Rotated matrix and rotated eigenvectors.

Question

Let $R_\theta$ be a rotational matrix, my intuition (from experiences with quadratic forms) tells me that if $A$ has an eigenvector $v$, then $R_\theta^T A R_\theta$ has an eigenvectors $R_\theta v$.

Is this true? If so, how can I prove this?

Answer 1

Not quite.
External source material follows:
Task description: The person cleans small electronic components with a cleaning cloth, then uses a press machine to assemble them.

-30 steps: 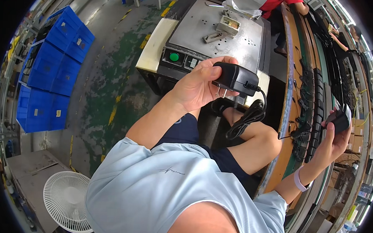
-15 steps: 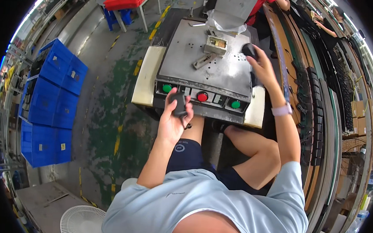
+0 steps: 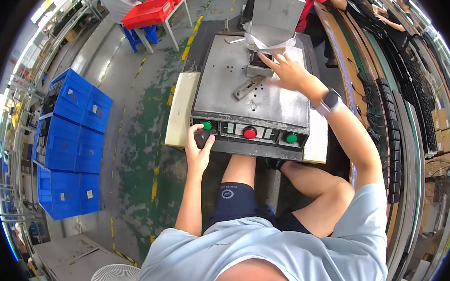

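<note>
At the front panel [image 3: 235, 138] of the metal bench [image 3: 222, 97], the left hand [image 3: 199, 152] was closed around a black adapter [image 3: 201, 138], just beside the left green button [image 3: 206, 125]. Farther back, the right hand [image 3: 292, 74] was open, its fingers extended over a second black adapter [image 3: 259, 61] set in a metal block [image 3: 258, 71]. Whether a fingertip touched that adapter could not be determined. A metal bar [image 3: 247, 89] lay near the block's front side.

Black block-shaped power adapter [image 3: 201, 138] being gripped in left hand [image 3: 198, 153], sides partly hidden by grasp. Second black adapter [image 3: 260, 63] lying in pale metal fixture [image 3: 259, 71], right hand [image 3: 291, 74] partly covering its top.
</note>
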Demonstrator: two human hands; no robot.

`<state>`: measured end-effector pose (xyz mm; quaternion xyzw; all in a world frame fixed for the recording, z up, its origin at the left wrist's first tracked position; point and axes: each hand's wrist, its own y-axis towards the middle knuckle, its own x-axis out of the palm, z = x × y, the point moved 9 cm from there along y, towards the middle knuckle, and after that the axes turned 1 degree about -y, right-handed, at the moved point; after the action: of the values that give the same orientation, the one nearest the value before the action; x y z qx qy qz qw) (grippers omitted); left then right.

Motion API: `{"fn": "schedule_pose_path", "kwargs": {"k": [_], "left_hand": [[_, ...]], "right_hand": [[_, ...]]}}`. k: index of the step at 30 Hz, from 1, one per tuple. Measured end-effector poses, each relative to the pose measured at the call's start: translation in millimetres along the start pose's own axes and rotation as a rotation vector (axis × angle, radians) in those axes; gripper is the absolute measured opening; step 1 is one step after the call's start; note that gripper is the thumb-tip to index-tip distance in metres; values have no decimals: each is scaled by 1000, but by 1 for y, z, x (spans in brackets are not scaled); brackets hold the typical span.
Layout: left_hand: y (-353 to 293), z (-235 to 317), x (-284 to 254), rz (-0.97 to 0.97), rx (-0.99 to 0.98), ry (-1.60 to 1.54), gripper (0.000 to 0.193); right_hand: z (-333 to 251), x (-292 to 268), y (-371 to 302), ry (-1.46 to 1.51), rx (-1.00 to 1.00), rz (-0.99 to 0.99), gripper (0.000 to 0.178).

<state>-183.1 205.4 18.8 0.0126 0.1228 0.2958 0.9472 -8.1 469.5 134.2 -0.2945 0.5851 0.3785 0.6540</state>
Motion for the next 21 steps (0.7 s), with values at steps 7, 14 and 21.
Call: {"fn": "schedule_pose_path", "kwargs": {"k": [7, 14, 21], "left_hand": [[13, 5, -9, 8, 171, 92, 36], [14, 85, 32, -53, 194, -154, 39], [52, -31, 8, 123, 277, 128, 38]], "right_hand": [[-40, 28, -151, -38, 79, -212, 118], [-93, -28, -145, 301, -4, 276, 105], [-9, 70, -161, 12, 143, 249, 117]]}}
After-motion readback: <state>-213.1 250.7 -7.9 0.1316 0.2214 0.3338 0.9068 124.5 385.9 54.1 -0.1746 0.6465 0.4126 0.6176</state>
The matrix $R_\theta^TAR_\theta$ has eigenvector $R^T_\theta v$, because $$R_\theta^TAR_\theta(R_\theta^Tv)=R^T_\theta A(Iv)=R^T_\theta Av=R^T_\theta(\lambda v)=\lambda (R^T_\theta v)$$ where I've used the fact that $R_\theta^TR_\theta=I$, because $R_\theta$ is an orthogonal matrix.

Answer 2

Close.

If $v$ is an eigenvector of $A$, then $v' = R_\theta^T v$ is an eigenvector of $R' =R_\theta^T A R_\theta$, with the same eigenvalue.

Proof:

$$ A v = \lambda v $$ $$ R'v' = (R_\theta^T A R_\theta) (R_\theta^T v) = R_\theta^T A (R_\theta R_\theta^T) v $$ $$ = R_\theta^T A v = R_\theta^T \lambda v = \lambda (R_\theta^T v) = \lambda v' $$

This proof relies on the equation: $R_\theta R_\theta^T = I$, which is true for rotations.